Segment Start: INFORMATION SHOWN

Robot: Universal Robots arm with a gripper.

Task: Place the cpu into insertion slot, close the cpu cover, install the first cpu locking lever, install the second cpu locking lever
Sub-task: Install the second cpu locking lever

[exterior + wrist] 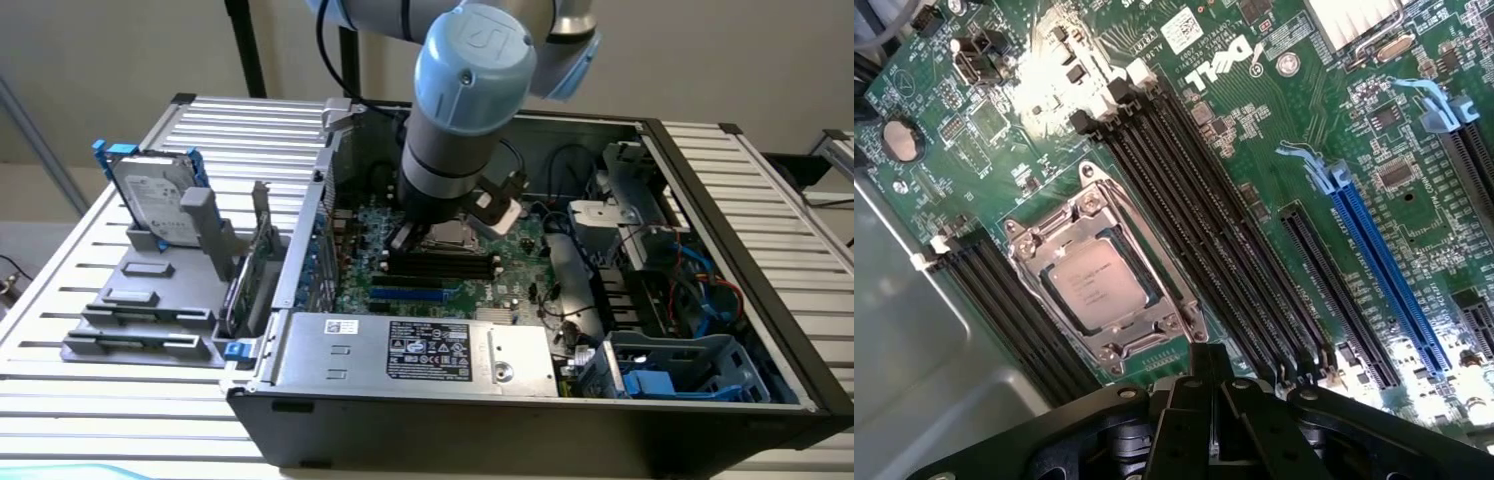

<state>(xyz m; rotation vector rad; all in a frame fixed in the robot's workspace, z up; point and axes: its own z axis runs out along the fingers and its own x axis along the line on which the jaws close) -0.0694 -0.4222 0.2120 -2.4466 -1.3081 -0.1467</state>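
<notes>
Cpu (1097,283) seated in insertion slot (1176,330), cpu cover (1040,243) down. Gripper (1211,385) spread: cannot tell. Risk: snagging memory slots (1194,215) just beside.

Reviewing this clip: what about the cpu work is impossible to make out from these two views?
- Exterior view: the insertion slot is hidden behind the arm.
- Wrist view: the cpu sits inside the cpu cover, but whether either locking lever is latched is too fine to tell.
- Wrist view: the gripper is cut off by the picture's edge.
</notes>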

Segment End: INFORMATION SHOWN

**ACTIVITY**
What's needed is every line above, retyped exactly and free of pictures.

**SOLVED EXERCISE**
Robot: Universal Robots arm with a gripper.

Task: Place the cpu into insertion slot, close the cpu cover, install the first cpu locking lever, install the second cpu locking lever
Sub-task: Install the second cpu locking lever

[exterior + wrist] 

<state>(xyz m; rotation vector rad; all in a frame fixed in the robot's workspace, z up; point and axes: its own z axis runs out along the fingers and its own x axis along the line on which the jaws close) -0.0694 -0.4222 0.2120 -2.4466 -1.3081 -0.1467</state>
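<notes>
Cpu (1097,283) seated in insertion slot (1176,330), cpu cover (1040,243) down. Gripper (1211,385) spread: cannot tell. Risk: snagging memory slots (1194,215) just beside.

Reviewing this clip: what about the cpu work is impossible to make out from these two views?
- Exterior view: the insertion slot is hidden behind the arm.
- Wrist view: the cpu sits inside the cpu cover, but whether either locking lever is latched is too fine to tell.
- Wrist view: the gripper is cut off by the picture's edge.
</notes>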

No further work remains in this exercise.